◆ **WORK ORDER**:
Copy the records word for word, omitting all pictures.

[DATA FOR THIS TASK]

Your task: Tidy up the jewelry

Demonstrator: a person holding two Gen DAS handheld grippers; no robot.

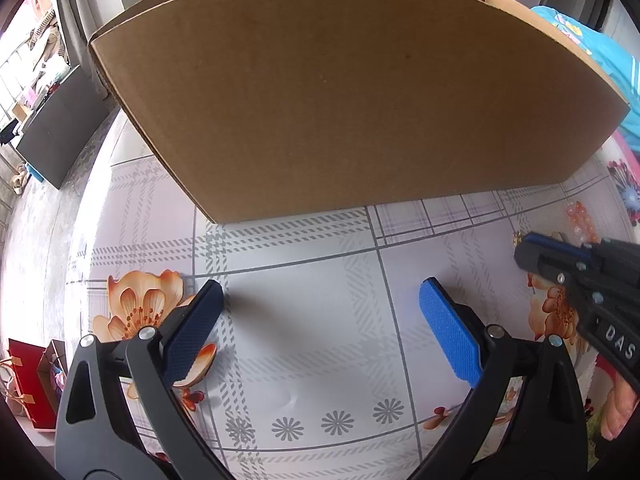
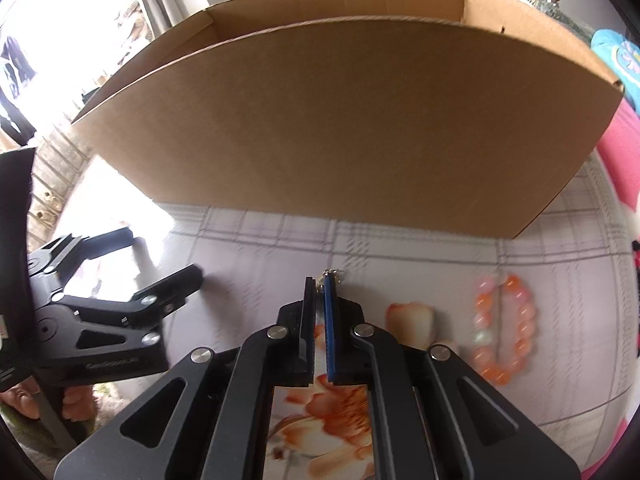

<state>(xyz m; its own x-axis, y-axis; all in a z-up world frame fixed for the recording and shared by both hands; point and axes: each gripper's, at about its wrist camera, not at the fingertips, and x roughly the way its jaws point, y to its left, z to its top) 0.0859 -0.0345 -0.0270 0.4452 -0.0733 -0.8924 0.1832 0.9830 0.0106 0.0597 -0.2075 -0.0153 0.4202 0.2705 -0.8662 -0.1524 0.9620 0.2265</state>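
Right wrist view: the right gripper (image 2: 319, 280) has its jaws pressed nearly together on a small metal piece (image 2: 330, 274), apparently a ring-and-clasp bit of jewelry, which pokes out just past the fingertips; too small to say what kind. It sits low over the flowered tablecloth (image 2: 256, 248), short of the cardboard box (image 2: 340, 128) that stands ahead of the tips. A bead bracelet (image 2: 505, 328) lies on the cloth to the right of this gripper, near but apart from it, untouched. Its beads are orange, pink and pale, round and glossy, strung in a closed loop; the picture is blurred there. The left gripper (image 1: 320, 320) hangs open and empty over bare cloth, with the box wall ahead of it. Judgement: the task is at an early-to-middle stage. One piece is gripped but not yet put away; the bracelet is left to do. The inside of the box is hidden in both views, so what is already stored cannot be told.
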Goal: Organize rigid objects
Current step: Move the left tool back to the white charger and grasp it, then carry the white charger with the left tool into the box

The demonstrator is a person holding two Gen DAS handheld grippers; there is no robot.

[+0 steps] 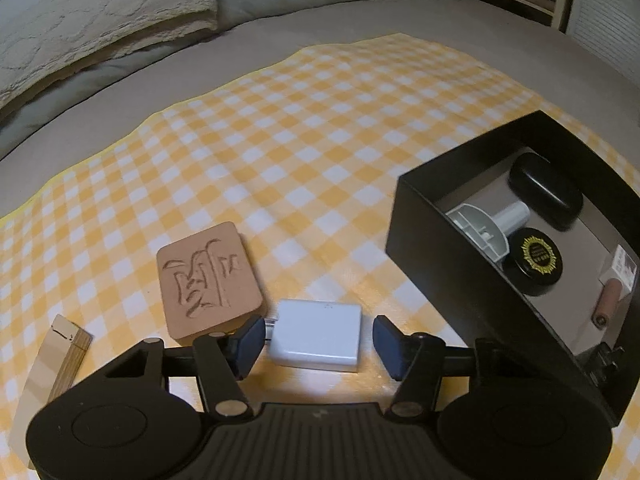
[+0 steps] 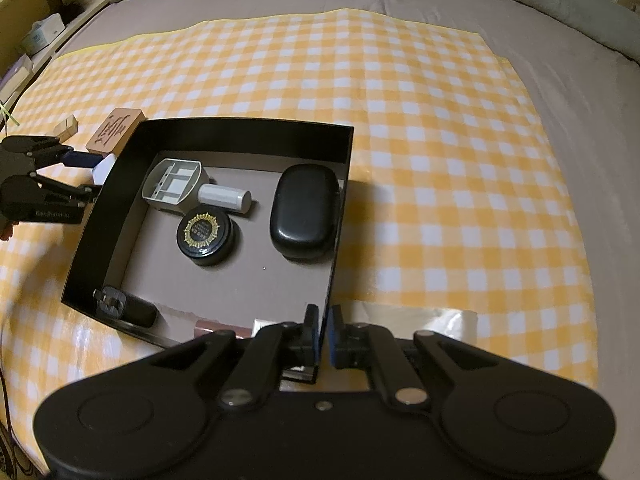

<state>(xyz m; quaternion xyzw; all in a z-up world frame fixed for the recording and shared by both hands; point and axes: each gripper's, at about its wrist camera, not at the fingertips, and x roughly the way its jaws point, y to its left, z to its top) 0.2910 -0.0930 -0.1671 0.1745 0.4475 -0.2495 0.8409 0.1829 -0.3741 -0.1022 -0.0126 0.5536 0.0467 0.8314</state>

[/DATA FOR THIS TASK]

◆ **SOLUTION TO THIS EXERCISE**:
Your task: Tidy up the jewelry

Demonstrator: a person holding two Gen DAS handheld grippers; no robot.


<state>(xyz m; its own x-axis, y-axis; all in a z-up world frame fixed for the recording and shared by both hands; point and axes: each gripper's, at about its wrist camera, not at the fingertips, and x roughly the way its jaws point, y to its left, z to its top) 0.0859 -0.0345 -0.0270 0.4452 -0.0733 -0.8924 0.1832 0.9830 0.0106 0.0597 -0.2075 -0.0153 0.4202 0.2705 -0.8662 -0.1524 0.9620 0.2265</state>
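Right wrist view: the right gripper (image 2: 319, 280) has its jaws pressed nearly together on a small metal piece (image 2: 330, 274), apparently a ring-and-clasp bit of jewelry, which pokes out just past the fingertips; too small to say what kind. It sits low over the flowered tablecloth (image 2: 256, 248), short of the cardboard box (image 2: 340, 128) that stands ahead of the tips. A bead bracelet (image 2: 505, 328) lies on the cloth to the right of this gripper, near but apart from it, untouched. Its beads are orange, pink and pale, round and glossy, strung in a closed loop; the picture is blurred there. The left gripper (image 1: 320, 320) hangs open and empty over bare cloth, with the box wall ahead of it. Judgement: the task is at an early-to-middle stage. One piece is gripped but not yet put away; the bracelet is left to do. The inside of the box is hidden in both views, so what is already stored cannot be told.
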Goal: Organize rigid objects
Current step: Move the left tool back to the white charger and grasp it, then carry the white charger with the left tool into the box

The demonstrator is a person holding two Gen DAS handheld grippers; there is no robot.

[+0 steps] 
[+0 steps] 

<state>(xyz m; quaternion xyzw; all in a z-up world frame fixed for the recording and shared by both hands; point and axes: each gripper's, at about its wrist camera, not at the fingertips, and x roughly the way its jaws point, y to its left, z to its top) 0.2910 -0.0930 -0.1671 0.1745 0.4475 -0.2495 0.8409 0.1829 -0.3741 -0.1022 -0.0126 0.5536 0.0467 0.8314</state>

This exercise requires nothing further.